(Task objective): Would you show every line from the records that holds "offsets"?

(Material for this task):

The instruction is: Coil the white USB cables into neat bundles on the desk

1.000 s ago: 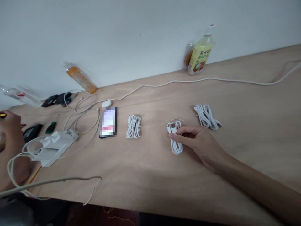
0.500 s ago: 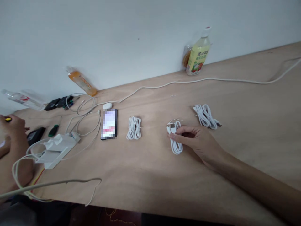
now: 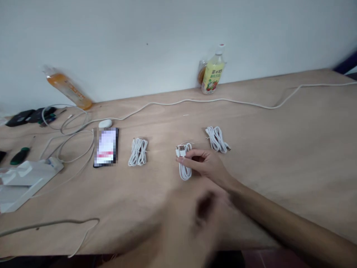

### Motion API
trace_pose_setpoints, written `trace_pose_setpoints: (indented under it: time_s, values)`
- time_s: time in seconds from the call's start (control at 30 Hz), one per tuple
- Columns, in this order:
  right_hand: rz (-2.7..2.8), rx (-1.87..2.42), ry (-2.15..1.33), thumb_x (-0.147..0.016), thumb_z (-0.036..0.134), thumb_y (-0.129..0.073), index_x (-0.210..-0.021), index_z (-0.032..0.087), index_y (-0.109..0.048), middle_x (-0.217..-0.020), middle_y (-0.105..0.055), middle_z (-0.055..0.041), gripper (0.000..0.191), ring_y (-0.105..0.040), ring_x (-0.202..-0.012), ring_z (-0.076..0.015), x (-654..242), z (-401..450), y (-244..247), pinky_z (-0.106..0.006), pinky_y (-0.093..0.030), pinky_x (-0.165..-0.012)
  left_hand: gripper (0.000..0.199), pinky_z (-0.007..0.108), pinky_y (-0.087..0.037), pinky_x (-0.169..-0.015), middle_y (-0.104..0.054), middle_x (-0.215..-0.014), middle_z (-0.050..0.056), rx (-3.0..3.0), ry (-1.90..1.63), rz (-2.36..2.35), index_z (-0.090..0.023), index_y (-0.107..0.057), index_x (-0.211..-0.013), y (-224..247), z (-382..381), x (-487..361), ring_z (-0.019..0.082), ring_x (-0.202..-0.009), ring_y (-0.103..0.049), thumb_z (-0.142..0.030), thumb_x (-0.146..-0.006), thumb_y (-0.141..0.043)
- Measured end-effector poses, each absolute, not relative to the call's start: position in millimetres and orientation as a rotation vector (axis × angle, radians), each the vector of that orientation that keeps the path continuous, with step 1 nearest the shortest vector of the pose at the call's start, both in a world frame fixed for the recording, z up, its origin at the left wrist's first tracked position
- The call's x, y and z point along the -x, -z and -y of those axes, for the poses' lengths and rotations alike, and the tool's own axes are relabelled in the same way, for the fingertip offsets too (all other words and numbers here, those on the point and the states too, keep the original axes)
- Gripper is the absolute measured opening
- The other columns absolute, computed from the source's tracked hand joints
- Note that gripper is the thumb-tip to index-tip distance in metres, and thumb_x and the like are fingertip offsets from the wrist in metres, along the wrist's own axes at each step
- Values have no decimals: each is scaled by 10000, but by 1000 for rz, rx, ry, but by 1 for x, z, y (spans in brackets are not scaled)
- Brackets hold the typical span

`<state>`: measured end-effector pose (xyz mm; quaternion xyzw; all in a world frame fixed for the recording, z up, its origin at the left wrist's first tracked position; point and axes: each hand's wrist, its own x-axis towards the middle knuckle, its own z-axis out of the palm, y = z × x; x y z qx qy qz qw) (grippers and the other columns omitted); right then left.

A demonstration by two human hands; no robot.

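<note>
Currently, right hand pinches a coiled white cable on the smooth plywood counter; left hand blurred, grip indeterminate.

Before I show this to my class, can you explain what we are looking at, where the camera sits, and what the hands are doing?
There is no machine here: a person works with bare hands, filmed by a camera worn on the head, looking forward and down. The right hand reaches across a wooden table and grips a bundled white cable. The blurred shape low in the picture is probably the left hand, too smeared to tell what it does. Two more cable bundles lie at either side, one beside a phone, one further right. A juice bottle stands by the wall.
</note>
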<state>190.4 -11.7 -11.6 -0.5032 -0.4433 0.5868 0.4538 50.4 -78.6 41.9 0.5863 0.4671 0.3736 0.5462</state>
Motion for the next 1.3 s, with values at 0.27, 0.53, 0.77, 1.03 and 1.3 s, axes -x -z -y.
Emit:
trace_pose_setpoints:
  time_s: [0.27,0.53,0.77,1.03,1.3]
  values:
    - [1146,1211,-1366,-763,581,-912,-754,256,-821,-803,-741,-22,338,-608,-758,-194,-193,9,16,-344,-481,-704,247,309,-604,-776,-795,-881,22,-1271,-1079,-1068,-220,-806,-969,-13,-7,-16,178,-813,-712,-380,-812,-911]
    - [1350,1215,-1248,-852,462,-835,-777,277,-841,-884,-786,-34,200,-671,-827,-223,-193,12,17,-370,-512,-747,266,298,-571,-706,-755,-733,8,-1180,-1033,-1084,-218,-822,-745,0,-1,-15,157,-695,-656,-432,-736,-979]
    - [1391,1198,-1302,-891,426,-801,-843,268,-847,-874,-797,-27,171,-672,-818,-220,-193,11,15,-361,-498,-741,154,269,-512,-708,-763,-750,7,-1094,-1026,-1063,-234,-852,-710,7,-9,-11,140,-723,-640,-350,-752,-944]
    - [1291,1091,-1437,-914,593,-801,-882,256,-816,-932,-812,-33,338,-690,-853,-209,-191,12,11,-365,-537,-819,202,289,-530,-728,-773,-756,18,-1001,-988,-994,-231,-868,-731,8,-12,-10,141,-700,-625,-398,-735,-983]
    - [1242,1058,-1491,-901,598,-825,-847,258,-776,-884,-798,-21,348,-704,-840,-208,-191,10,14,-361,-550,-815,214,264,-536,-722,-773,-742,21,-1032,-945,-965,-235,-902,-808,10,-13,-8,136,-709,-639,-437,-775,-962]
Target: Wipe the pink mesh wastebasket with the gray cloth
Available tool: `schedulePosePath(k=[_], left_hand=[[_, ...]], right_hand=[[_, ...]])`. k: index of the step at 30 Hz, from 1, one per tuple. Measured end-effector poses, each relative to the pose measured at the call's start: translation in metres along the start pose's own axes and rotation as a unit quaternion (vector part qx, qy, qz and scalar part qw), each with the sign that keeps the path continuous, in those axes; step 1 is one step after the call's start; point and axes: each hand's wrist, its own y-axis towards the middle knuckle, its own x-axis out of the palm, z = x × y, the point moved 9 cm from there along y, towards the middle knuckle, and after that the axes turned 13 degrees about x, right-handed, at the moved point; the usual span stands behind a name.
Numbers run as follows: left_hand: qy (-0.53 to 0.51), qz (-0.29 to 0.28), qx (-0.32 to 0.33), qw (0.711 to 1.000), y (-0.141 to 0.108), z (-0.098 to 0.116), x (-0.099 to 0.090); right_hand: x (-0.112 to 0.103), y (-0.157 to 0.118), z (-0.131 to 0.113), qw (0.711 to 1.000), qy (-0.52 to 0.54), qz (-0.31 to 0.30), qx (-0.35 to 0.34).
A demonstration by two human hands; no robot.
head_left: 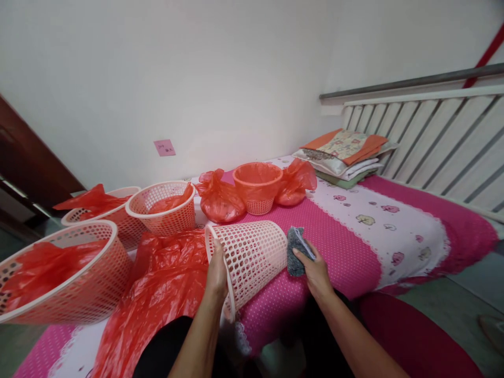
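Note:
A pale pink perforated plastic wastebasket (252,257) lies tilted on its side in front of me, its mouth facing left and its base facing right. My left hand (216,275) is closed round the rim at the mouth; some of the fingers are hidden inside. In my right hand (315,266) is a folded grey cleaning cloth (296,257) with a white edge, pinched between thumb and fingers. The cloth is close beside the basket's base; I cannot tell whether they touch. Left of the basket, crumpled red plastic bags (169,283) are spread on the bed.
More baskets with red bags stand left: a near one (114,262), a middle one (161,210) and a back one (132,218). A bag-lined basket (258,184) sits between two red bundles (220,199). Folded bedding (346,152) lies by the white headboard (429,142). A dark red stool (413,336) is at right.

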Motion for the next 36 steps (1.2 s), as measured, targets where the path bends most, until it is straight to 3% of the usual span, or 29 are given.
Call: schedulePosePath(k=[3, 6, 16, 25, 31, 36], left_hand=[[0.040, 0.024, 0.014, 0.999, 0.002, -0.003, -0.009], [0.055, 0.023, 0.029, 0.998, 0.002, -0.003, -0.011], [0.017, 0.009, 0.033, 0.999, 0.001, 0.002, -0.003], [0.007, 0.012, 0.026, 1.000, 0.005, -0.002, -0.004], [0.010, 0.003, 0.038, 0.999, 0.005, -0.003, -0.005], [-0.020, -0.011, 0.039, 0.999, 0.007, -0.009, -0.005]], right_hand=[[0.001, 0.009, 0.019, 0.996, 0.038, -0.028, 0.074], [0.004, 0.015, 0.024, 0.993, 0.061, -0.048, 0.091], [0.031, 0.016, -0.016, 0.998, -0.027, -0.038, -0.048], [0.067, -0.013, -0.046, 0.978, -0.130, -0.061, -0.149], [0.069, -0.024, -0.047, 0.969, -0.146, -0.061, -0.188], [0.060, -0.013, -0.040, 0.969, -0.150, -0.027, -0.197]])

(Task answer):
- The call's x, y and z point along the -x, -z and -y of those axes, for the poses' lengths and rotations alike, and the tool's own axes are relabelled in the same way, for the fingertip offsets too (all other words and numbers here, those on the point and the states too, keep the original axes)
- Note that gripper is the thumb-tip to index-tip distance in metres, and thumb_x and the like are fingertip offsets from the wrist in metres, along the wrist's own axes at each step

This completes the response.